A Assembleia Nacional aprovou uma proposta que prevê que "o matrimônio é contraído entre duas pessoas de sexos diferentes ou do mesmo sexo". O texto ainda será analisado pelo Senado. O projeto também estende a casais homossexuais o direito à adoção.

Grã-Bretanha

A Câmara dos Comuns aprovou em fevereiro um projeto que legaliza o casamento gay no País de Gales e na Inglaterra. O texto ainda terá de passar pela Câmara dos Lordes. A Escócia está estudando uma proposta sobre o tema. Na Irlanda do Norte, não há planos de adotar uma legislação semelhante. A proposta permite a realização de cerimônias civil e religiosa, mas não obriga as organizações religiosas a realizar cerimônias de casamento entre pessoas do mesmo sexo. A lei atual limita o matrimônio a um compromisso entre um homem e uma mulher. Desta forma, os críticos argumentam que, mesmo se o casamengo gay for legalizado, haverá um vácuo em relação a outros mecanismos fundamentais, como o divórcio em caso de adultério, que não seriam aplicados ao casamento gay.

Uruguai

A lei que legaliza o casamento entre pessoas do mesmo sexo no Uruguai foi aprovada na Câmara dos Deputados, em dezembro, mas a votação do projeto foi adiada pelo Senado, para que o texto pudesse ser mais estudado pelos parlamentares.

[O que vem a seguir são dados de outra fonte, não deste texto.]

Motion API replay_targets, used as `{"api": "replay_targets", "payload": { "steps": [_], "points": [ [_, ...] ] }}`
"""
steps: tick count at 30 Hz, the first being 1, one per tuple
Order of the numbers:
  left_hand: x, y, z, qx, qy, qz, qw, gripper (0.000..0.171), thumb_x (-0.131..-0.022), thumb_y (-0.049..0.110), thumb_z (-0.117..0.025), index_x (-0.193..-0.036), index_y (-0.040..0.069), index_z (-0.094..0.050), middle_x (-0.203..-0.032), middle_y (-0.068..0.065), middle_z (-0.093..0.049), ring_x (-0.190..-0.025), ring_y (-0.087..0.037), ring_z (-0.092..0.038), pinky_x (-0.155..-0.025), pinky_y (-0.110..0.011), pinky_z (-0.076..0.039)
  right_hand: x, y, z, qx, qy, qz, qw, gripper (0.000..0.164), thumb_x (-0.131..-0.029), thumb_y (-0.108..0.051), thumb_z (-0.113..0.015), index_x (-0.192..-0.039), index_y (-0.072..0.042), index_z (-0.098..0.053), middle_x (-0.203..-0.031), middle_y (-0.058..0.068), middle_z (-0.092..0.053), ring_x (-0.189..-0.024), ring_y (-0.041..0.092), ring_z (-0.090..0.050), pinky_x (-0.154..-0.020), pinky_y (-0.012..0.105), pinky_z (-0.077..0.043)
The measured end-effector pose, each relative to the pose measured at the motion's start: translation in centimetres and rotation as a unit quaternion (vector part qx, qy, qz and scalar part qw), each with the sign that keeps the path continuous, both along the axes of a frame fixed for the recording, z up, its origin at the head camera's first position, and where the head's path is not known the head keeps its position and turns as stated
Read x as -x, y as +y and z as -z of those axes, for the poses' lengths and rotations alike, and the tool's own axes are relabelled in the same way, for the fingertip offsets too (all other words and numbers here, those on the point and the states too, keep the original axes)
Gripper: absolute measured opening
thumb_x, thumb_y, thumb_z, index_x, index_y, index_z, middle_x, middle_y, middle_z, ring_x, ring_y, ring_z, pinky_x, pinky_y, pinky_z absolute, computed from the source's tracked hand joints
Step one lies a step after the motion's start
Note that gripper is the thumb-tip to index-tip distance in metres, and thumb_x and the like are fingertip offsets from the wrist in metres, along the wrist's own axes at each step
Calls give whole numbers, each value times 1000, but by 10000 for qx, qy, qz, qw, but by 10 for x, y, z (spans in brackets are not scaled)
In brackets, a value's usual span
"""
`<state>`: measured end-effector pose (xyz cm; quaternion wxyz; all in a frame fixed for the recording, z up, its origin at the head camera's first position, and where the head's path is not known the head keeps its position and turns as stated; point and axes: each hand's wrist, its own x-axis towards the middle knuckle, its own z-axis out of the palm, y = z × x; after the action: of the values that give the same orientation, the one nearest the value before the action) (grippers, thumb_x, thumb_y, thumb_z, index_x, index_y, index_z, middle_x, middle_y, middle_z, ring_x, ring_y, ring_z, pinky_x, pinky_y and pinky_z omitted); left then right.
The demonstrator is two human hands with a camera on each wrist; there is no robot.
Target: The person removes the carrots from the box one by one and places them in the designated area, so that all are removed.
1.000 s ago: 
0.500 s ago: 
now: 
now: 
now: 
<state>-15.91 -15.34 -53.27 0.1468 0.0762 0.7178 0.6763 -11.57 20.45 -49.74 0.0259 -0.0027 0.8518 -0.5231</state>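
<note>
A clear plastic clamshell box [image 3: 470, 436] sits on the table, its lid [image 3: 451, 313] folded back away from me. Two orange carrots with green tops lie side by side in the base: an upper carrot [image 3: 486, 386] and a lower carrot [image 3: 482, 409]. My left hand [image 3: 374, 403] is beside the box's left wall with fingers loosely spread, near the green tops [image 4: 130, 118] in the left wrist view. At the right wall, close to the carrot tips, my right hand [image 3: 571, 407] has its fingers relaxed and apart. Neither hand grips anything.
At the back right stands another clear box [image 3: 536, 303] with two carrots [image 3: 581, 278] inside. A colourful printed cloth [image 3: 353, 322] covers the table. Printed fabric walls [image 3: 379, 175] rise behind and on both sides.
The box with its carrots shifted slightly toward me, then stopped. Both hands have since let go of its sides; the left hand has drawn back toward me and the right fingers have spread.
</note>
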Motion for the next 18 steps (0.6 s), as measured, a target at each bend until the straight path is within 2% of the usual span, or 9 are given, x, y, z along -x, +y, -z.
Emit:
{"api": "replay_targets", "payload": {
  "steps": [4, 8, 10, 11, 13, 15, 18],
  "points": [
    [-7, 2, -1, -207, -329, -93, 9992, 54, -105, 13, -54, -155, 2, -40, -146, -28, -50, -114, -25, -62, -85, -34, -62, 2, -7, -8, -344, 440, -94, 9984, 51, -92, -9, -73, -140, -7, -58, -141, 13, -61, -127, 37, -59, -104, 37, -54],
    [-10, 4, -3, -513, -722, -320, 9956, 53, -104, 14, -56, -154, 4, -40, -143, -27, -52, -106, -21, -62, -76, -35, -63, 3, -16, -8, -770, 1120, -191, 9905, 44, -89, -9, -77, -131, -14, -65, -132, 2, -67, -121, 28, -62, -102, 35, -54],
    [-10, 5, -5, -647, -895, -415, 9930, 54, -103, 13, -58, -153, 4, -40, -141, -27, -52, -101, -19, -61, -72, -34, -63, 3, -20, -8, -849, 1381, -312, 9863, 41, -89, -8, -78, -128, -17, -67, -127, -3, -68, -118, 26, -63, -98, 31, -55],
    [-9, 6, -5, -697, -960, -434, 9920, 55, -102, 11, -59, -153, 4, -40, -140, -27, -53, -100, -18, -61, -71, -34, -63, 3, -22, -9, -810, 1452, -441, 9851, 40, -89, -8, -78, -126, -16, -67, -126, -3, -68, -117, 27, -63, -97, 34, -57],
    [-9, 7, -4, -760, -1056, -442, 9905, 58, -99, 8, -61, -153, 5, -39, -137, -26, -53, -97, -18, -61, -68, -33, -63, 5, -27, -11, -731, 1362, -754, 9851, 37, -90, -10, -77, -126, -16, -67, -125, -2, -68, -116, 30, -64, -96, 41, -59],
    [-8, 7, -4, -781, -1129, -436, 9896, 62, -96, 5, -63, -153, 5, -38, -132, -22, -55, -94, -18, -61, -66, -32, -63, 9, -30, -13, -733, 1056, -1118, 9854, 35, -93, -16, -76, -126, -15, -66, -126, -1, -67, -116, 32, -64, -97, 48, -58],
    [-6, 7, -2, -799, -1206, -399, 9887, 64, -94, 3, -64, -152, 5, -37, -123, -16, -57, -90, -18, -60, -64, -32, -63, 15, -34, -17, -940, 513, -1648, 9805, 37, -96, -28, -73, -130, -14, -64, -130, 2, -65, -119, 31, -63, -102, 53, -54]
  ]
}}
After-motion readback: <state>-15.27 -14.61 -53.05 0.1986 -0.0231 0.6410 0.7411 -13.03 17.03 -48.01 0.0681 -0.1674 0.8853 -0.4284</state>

O projeto em discussão prevê que o matrimônio será “a união permanente entre duas pessoas de igual ou distinto sexo”. Nos últimos seis anos, o Uruguai legalizou a união civil de homossexuais e a adoção de crianças por casais do mesmo sexo. Em junho de 2012, a justiça uruguaia reconheceu um casamento entre dois homens celebrado na Espanha.

Argentina

A Argentina aprovou o casamento gay em 2010. Com a aprovação, os casais homossexuais ganharam direito à herança e adoção e o Código Civil foi reformado – o termo “marido e mulher” foi trocado por “contraentes”. A proposta contou com o apoio do governo de Cristina Kirchner, mas foi combatida pelo ex-cardeal Jorge Mario Bergoglio, o papa Francisco. À época, o arcebispo de Buenos Aires considerou a lei “um ataque destrutivo ao plano de Deus”. Cristina defendeu a mudança, dizendo que os líderes católicos não reconheciam como a sociedade argentina se liberalizou. 

Brasil

No Brasil, o Supremo Tribunal Federal reconheceu, em 2011, a união estável entre pessoas do mesmo sexo. Os ministros consideraram que, mesmo sem menção no texto constitucional, os direitos civis de casais do mesmo sexo não poderiam ser negados. A falta de uma lei que regulamente o casamento gay no Brasil faz com que todos os pedidos que chegam aos cartórios dos diferentes estados dependam da avaliação de um juiz, que decidirá se autoriza ou não o casamento.